I have no use for anybody who believes in an omnipotent God of Heaven and Hell and then tries to make this concept reasonable and acceptable to Modern Thought. He is speaking a language that means nothing to me.

If there is no Heaven or Hell religion is silly.

And believe me, at that point in my life I could believe in Hell. You think I am joking?

DEFINITELY no joke.

In my state “Creo in Deo Crudel,” “I believe in a cruel God,” made perfect sense to me. I gave it a one percent chance of being true.

Being true FOREVER.

At that time I was also very interested in the Shroud of Turin. It was inexplicable, and I was ready to be convinced.

One never wholly sheds the faith he was raised in.

So I went to the only religious friends I had. Calvinists required a faith I could not mustger.

Myy friends were so Catholic they weren’t Catholics any more. All of them had decided that, since Vatican II, the pope wasn’t really Catholic any more.

You think I’m joking, don’t you?

Paul Weyrich and the others had gone to the Eastern Rite. They would have gone to the Orthodox Church if the theologians had not stood in the door blocking their way.

So I joined Paul’s church, in which he later became a deacon.
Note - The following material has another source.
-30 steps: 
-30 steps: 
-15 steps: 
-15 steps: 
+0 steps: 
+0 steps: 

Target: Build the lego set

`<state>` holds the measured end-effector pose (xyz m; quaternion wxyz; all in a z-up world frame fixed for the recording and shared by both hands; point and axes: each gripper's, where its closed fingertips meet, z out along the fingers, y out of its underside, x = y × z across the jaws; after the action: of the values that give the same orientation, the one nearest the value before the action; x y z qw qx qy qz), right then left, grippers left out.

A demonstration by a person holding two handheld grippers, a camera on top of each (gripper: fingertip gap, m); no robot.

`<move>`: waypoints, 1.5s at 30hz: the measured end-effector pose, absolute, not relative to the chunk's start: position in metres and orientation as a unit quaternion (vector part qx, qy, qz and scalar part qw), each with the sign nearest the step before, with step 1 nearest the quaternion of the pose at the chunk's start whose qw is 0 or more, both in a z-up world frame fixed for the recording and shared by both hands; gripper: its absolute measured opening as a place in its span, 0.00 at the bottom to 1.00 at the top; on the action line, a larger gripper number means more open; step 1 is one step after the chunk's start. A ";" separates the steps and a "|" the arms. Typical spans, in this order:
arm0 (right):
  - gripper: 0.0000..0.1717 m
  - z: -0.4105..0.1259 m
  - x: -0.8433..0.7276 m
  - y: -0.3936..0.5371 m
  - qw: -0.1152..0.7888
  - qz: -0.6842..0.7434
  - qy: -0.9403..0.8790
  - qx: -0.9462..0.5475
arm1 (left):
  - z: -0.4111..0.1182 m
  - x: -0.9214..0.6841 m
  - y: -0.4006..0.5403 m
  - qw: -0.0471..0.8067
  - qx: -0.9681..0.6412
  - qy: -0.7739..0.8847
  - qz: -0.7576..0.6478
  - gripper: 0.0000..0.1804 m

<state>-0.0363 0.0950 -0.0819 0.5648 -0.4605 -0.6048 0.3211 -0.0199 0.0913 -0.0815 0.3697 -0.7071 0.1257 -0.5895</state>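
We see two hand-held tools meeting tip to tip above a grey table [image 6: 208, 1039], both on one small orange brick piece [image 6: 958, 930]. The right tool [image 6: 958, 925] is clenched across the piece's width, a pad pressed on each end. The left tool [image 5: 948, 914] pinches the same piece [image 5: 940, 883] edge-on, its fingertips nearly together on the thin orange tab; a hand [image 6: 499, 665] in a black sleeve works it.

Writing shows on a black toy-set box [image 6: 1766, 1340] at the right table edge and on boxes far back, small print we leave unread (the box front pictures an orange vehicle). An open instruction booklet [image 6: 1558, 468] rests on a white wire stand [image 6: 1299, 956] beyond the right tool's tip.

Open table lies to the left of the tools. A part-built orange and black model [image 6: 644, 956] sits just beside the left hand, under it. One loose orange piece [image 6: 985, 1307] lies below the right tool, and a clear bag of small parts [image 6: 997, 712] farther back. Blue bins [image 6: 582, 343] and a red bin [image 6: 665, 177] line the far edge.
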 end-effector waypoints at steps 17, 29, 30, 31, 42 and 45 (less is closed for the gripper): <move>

That is the order just below priest.

Jesus forgave the repentent thief, so the idea that he had passed on the power to forgive sins made sense to me.

Politics is everything.

By my connections, I got a benefit. To become a member of this sort of church normally requires a year as a catechumen. It took me three months, which was the amount of time I had in DC during that particular assignment.

I spent a lot of my time worrying about the “tonsure.” In order to join you had to have a new baptism and a “tonsure.”

I kept thinking about going around with a monkish haircut, the whole top of my head bald, until the hair grew back.

It turn out this was a fortunate. In fact, the “tonsure” was just cutting a tiny bit of hair off. I still have the hair along with my baptismal certificate. But worrying about weeks with a bald head kept me from minding the baptism too much.

And the baptism was something else.

The Orthodox baptism makes you Baptists look like a bunch of amateurs. I was staying with my ex-wife, and on the day of my baptism I put on a bathing suit. I had to explain to her that I was being baptised.

Being a good Odinist, she had a little trouble understanding why you had to wear a bathing suit when being baptized.

Oh well, you know how ignorant these heathens are.

In the Orthodox Church and the Melkite Church you are not just immersed in water the way the Baptists do it. You are taken to the huge font which is filled with oil and water — you can certainly feel the oil, Lord knows how much they put in — and you are shoved under three times.

Which is just the start.

Over your bathing suit you are given a thin white robe to wear. You are soaking wet and your hair is oily.

There is more ceremony, then you have to stand in front of an icon during the entire church service with a wooden cross in one hand and a burning candle in the other.

Did I mention you are soaking wet and you don’t comb your hair?

Have you ever stood motionless for a solid hour with candle in one hand while you are soaking wet?

Probably not.

For one thing, the candle drips. Having wax on a hand is like having a nose itch. But you have a cross in your other hand.

Have you ever stood for a solid hour, soaking wet, while your nose itches and both hands are full and you have to think nothing but Elevated Thoughts because you have just been baptized and you really want to be good and earn the trust the priest and Paul Weyrich have placed in you by giving you a short catechumen?

Probably not.

At the end of the hour, the service ends with the taking of the bread and wine. The priest had told me that the catechumen was served FIRST, even if a bishop was present.

I wanted to have my Holy Supper soonest for purely spiritual reasons. But the physical part of me was anxious too. It wanted to stop standing there with the nose itch and both hands full as soon as it could.

The priest totally forgot I was there. So I stood there while everybody else went up front and took the bread and wine. Finally I just put down my burden and got to the back of the line.

I never reminded the priest he had forgotten me.

I also never demanded what I should have gotten for this ordeal:

A medal that declared me a Martyr, Second Class.